The Ring and the BookThe Ring and the Book is Browning's masterpiece. It is an immense poem, twice as long as Paradise Lost, and longer by some two thousand lines than the Iliad; and before we begin the undoubted task of reading it, we must understand that there is no interesting story or dramatic development to carry us along. In the beginning we have an outline of the story, such as it is--a horrible story of Count Guido's murder of his beautiful young wife; and Browning tells us in detail just when and how he found a book containing the record of the crime and the trial. There the story element ends, and the symbolism of the book begins. The title of the poem is explained by the habit of the old Etruscan goldsmiths who, in making one of their elaborately chased rings, would mix the pure gold with an alloy, in order to harden it. When the ring was finished, acid was poured upon it; and the acid ate out the alloy, leaving the beautiful design in pure gold. Browning purposes to follow the same plan with his literary material, which consists simply of the evidence given at the trial of Guido in Rome, in 1698. He intends to mix a poet's fancy with the crude facts, and create a beautiful and artistic work.

The result of Browning's purpose is a series of monologues, in which the same story is retold nine different times by the different actors in the drama. The count, the young wife, the suspected priest, the lawyers, the Pope who presides at the trial,--each tells the story, and each unconsciously reveals the depths of his own nature in the recital.

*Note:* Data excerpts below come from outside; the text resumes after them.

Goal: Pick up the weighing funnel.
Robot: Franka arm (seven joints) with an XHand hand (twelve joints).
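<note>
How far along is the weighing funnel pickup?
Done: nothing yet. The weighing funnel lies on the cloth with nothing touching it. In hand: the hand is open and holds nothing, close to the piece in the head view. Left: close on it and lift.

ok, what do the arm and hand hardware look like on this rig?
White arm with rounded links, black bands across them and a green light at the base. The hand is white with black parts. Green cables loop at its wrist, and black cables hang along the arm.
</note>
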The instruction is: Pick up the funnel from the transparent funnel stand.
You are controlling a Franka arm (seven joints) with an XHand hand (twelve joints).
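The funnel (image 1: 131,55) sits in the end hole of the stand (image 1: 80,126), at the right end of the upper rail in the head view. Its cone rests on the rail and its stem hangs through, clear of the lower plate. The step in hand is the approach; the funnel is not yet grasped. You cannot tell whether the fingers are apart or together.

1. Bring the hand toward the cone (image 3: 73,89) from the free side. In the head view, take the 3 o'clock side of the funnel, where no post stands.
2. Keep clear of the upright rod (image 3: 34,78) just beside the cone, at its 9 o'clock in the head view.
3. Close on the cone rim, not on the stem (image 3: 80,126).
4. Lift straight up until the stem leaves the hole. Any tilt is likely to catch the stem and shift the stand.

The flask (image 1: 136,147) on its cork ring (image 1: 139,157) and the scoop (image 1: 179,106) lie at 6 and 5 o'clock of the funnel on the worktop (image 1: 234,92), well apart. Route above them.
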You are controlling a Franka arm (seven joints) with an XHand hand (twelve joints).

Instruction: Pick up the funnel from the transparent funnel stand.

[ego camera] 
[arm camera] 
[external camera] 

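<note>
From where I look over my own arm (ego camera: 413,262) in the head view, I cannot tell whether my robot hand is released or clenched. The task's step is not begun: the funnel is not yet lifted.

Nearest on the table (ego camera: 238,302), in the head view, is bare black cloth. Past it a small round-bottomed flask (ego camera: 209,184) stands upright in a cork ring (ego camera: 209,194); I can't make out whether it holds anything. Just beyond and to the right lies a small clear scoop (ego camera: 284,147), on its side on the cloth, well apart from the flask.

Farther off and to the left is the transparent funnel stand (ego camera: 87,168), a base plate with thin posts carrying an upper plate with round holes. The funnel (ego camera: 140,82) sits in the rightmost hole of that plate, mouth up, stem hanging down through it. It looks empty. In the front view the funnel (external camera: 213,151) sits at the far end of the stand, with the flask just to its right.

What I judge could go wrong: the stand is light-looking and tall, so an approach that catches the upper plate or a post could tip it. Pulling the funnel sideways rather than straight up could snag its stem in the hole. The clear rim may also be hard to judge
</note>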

The most interesting of the characters are Guido, the husband, who changes from bold defiance to abject fear; Caponsacchi, the young priest, who aids the wife in her flight from her brutal husband, and is unjustly accused of false motives; Pompilia, the young wife, one of the noblest characters in literature, fit in all respects to rank with Shakespeare's great heroines; and the Pope, a splendid figure, the strongest of all Browning's masculine characters. When we have read the story, as told by these four different actors, we have the best of the poet's work, and of the most original poem in our language.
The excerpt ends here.